This a lovely and easy soup to make and is vegan without the cheese garnish.
- 1 lb of dry lentils
- 2 large carrots
- 1 small/medium onion
- 3-4 celery stalks
- Salt, pepper and olive oil
- 1 lb small pasta shape, like orzo, ditalini, etc.
Put the lentils on a baking sheet and sort through the beans carefully to pull out any stones or anything that doesn’t look nice. Rinse the beans well through a strainer. Add to a pot and cover with 3 inches of (filtered) water and bring to a simmer. Dice the vegetables and add to the pot. I use a food processor to chop quickly and smaller pieces. Simmer the soup together, adding water as needed (the dry lentils will absorb a lot of water). When the lentils and vegetables are tender, add a tsp of salt and some pepper. Stir well and taste for flavor after a few minutes.
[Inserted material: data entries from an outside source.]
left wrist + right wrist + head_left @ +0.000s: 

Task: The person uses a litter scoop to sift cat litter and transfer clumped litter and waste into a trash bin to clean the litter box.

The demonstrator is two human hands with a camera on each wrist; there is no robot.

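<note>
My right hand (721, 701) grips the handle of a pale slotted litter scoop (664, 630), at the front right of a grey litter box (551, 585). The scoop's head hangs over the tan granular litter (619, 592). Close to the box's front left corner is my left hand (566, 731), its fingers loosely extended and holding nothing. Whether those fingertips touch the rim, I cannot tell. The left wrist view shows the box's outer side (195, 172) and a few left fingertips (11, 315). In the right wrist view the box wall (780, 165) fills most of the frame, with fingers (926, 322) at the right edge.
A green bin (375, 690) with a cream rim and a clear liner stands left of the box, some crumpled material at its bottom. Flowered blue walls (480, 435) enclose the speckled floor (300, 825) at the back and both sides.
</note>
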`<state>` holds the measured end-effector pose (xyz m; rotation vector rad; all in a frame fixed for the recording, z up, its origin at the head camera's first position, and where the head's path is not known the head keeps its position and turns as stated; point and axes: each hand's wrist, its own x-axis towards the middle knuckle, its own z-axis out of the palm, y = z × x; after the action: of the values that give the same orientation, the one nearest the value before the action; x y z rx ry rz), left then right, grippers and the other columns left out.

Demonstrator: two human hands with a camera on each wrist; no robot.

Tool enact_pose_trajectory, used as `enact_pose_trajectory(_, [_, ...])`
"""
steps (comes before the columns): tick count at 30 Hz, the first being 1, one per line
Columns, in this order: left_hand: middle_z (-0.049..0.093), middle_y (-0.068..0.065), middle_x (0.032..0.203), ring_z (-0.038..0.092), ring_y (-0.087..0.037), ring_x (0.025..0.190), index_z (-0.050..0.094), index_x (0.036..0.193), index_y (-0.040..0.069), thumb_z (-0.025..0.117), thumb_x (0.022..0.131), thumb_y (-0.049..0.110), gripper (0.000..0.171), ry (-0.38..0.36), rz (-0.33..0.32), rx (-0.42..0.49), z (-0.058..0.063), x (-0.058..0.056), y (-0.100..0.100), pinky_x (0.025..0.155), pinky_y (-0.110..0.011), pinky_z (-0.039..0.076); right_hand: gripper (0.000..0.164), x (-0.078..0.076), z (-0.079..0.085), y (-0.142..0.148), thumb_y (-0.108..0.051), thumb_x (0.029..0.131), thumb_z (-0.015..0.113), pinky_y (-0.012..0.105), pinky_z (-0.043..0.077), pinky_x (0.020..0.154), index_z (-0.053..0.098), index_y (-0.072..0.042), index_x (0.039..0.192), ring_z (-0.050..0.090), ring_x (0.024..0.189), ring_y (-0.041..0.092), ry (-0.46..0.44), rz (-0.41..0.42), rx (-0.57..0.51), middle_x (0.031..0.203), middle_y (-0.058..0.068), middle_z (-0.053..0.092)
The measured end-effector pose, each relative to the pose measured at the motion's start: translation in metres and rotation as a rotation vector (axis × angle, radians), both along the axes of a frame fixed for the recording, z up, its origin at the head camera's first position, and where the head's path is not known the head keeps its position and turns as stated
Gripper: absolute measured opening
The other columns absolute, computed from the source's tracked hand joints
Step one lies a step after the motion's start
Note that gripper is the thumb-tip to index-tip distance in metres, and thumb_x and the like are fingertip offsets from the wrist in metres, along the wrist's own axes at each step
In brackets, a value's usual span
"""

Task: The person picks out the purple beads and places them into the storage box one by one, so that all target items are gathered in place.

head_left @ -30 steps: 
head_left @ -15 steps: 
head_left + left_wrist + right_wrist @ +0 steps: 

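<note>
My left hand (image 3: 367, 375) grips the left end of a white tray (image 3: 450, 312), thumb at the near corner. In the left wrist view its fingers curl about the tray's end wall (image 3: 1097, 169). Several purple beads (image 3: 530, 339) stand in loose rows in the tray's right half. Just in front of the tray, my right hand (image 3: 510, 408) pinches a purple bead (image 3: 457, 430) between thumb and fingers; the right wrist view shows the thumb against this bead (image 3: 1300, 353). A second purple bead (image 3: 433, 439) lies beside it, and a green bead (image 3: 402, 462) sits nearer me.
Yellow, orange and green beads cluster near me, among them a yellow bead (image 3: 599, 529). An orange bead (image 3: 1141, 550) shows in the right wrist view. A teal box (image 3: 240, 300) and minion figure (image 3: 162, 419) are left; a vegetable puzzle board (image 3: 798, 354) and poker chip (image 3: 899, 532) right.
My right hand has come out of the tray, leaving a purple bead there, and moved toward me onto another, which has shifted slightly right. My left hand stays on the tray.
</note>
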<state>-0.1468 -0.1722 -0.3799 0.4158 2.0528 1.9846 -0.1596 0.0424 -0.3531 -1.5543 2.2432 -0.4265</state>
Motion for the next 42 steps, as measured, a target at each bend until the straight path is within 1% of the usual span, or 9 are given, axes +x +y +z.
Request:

Add more salt if needed, small amounts at a time and letting it soak into the lentils for a few minutes before tasting. When soup is flavored well. Turn off heat, add a drizzle of olive oil and stir in.
Cook the pasta off separately to al dente, rinse with cool water and toss with olive oil. Add pasta to each serving so you can have control over the proportions.
Garnish each bowl with parmesan or pecorino cheese.
*Note: For noodle soups, I always store the cooked pasta separate from the soup so that it doesn’t get mushy.